Warum sind Sie gegen Bürgerentscheide nach dem Vorbild der Schweiz?
Der geplante Bürgerrat in Deutschland wird bei weitem nicht die Rechte und Möglichkeiten für die Bürger und Steuerzahler haben, wie die Bürgerentscheide in der Schweiz. Bei dem geplanten Bürgerrat ist vorgesehen, das die Bürger nur zu bestimmten ausgewählten Themen (wer wählt eigentlich diese Themen aus?) befragt werden. Dabei sollen nicht alle Bürger befragt werden, sondern nur eine begrenzte Anzahl der Bürger, durch Los bestimmt, ohne Einfluß auf die letztendliche Entscheidung zu haben.
In der Schweiz haben die Bürger das Recht, einen Bürgerentscheid zu allen Themen herbeizuführen, egal ob auf Gemeinde-, Kantons- oder Bundesebene. Und die Hürden sind gar nicht so hoch dafür.
Das Ergebnis dieser Bürgerentscheide ist dann verbindlich für die Regierenden! Dort können die Regierenden nicht gegen die Mehrheit der Bürger entscheiden!
Warum sind Sie gegen eine Demokratie von unten nach oben, wie es in der Schweiz mit den Bürgerentscheiden möglich ist?
Eine stärkere direkte Beteiligung der Bürgerinnen und Bürger an politischen Entscheidungen ist aus meiner Sicht
durchaus wünschenswert. Daher begrüße ich die Absenkung für Hürden bei Bürgerbegehren, wie es
sie vielerorts im kommunalen Bereich und auf Ebene der Bundesländer wie Rheinland-Pfalz bereits
gegeben hat.
Die Mütter und Väter unseres Grundgesetzes haben sich allerdings aus wohlerwogenen Gründen für
unsere Form der repräsentativen parlamentarischen Demokratie entscheiden, die sich nach meinem
Dafürhalten seit 1949 hervorragend bewährt hat.
Derzeit befindet sich das von der Bundesregierung eingebrachte Demokratiefördergesetz in der
parlamentarischen Beratung. Ein Schwerpunkt ist die Stärkung bürgerschaftlichen Engagements.
Auch hier ist mehr direkte Teilhabe unser Ziel.

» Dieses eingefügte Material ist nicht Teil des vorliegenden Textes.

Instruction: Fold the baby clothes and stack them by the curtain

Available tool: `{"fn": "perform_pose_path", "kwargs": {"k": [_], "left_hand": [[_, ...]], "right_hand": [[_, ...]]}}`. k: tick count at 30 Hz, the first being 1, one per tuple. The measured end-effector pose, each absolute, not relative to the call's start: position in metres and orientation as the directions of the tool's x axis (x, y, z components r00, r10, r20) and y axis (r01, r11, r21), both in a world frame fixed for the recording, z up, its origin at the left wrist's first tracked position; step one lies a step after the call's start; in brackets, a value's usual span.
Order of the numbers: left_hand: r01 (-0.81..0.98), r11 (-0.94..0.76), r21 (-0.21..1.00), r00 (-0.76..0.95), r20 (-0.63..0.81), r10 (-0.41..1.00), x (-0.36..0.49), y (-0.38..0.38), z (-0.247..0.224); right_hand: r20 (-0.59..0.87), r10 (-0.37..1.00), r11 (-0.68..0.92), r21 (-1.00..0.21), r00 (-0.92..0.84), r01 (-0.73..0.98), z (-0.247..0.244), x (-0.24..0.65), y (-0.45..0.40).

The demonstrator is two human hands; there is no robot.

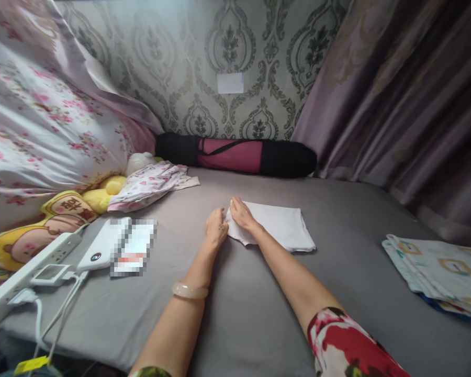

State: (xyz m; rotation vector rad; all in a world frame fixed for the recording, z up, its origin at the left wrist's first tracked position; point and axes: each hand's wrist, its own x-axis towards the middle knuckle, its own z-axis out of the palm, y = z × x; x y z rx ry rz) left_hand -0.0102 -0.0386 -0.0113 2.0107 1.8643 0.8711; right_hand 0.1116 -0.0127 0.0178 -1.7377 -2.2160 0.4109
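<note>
A folded white cloth (280, 222) lies on the grey bed sheet, its left end turned toward my hands. My left hand (216, 228) is closed at the cloth's left edge, fingers curled and partly hidden from me. Over the left part of the cloth, my right hand (241, 213) has its fingers drawn together at the far left corner, gripping the fabric there. Small dark marks show along the cloth's near left edge. The cloth's right end lies flat with several layers visible.
Left are a power strip (57, 254), white power bank (105, 243), cables, a pixelated item (134, 248), yellow plush toys (68, 214) and a patterned garment (151, 184). A black and maroon bag (231, 156) lies along the wall. Folded patterned cloths (443, 269) lie right.
</note>
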Motion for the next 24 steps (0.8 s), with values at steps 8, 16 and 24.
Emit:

Der von der Bundestagspräsidentin ins Leben gerufene Bürgerrat ist ein für mich wichtiges weiteres
Mosaikstück auf diesem Weg.
Ich halte es allerdings grundsätzlich für problematisch, komplexe politische Zusammenhänge auf
einfache Ja-oder-nein-Entscheidungen zu reduzieren. Dies wird in den allermeisten Fällen nicht
wirklich funktionieren. Die intensive Beratung im Parlament und seinen Fachgremien wird dem aus
meiner Sicht immer noch eher gerecht.